> **EXERCISE DESCRIPTION**
What is wanted is the full listing, word for word, without its pictures.
____ DATASET SECTION
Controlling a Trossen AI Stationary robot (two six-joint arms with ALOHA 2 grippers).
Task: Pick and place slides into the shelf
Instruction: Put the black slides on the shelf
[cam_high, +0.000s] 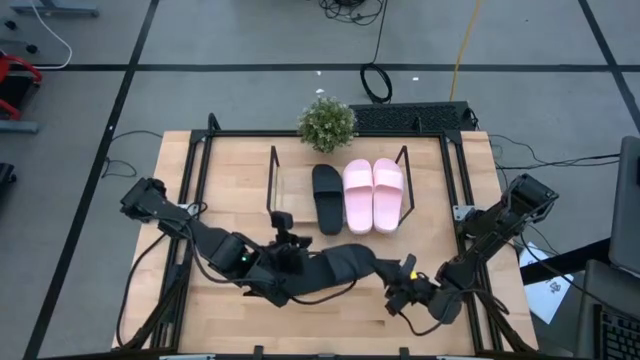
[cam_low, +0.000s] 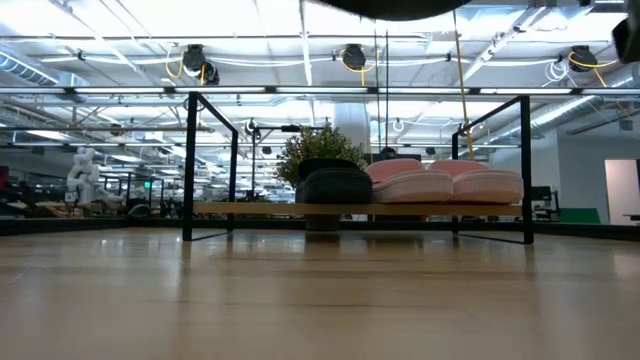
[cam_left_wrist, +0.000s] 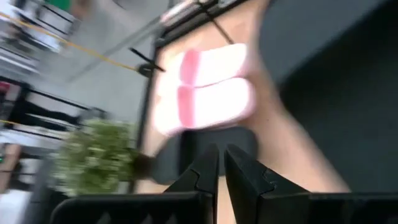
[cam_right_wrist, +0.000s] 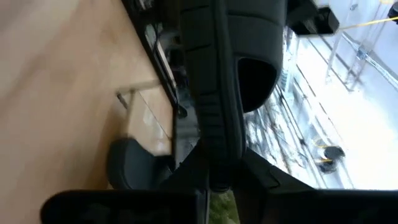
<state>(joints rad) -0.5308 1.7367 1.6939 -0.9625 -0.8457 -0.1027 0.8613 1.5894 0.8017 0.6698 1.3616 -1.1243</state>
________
> **ANSWER TO THIS EXERCISE**
Controlling a Trossen AI Stationary robot (two six-joint arms with ALOHA 2 grippers).
Task: Pick and place slides into the shelf
Instruction: Put the black slides on the shelf
[cam_high, +0.000s] 
[cam_low, +0.000s] 
[cam_left_wrist, +0.000s] 
[cam_right_wrist, +0.000s] 
<state>(joints rad) -0.5308 1.7367 1.6939 -0.9625 -0.8457 -0.1027 0.8613 1.5894 0.8017 0.6698 1.3616 -1.1243</state>

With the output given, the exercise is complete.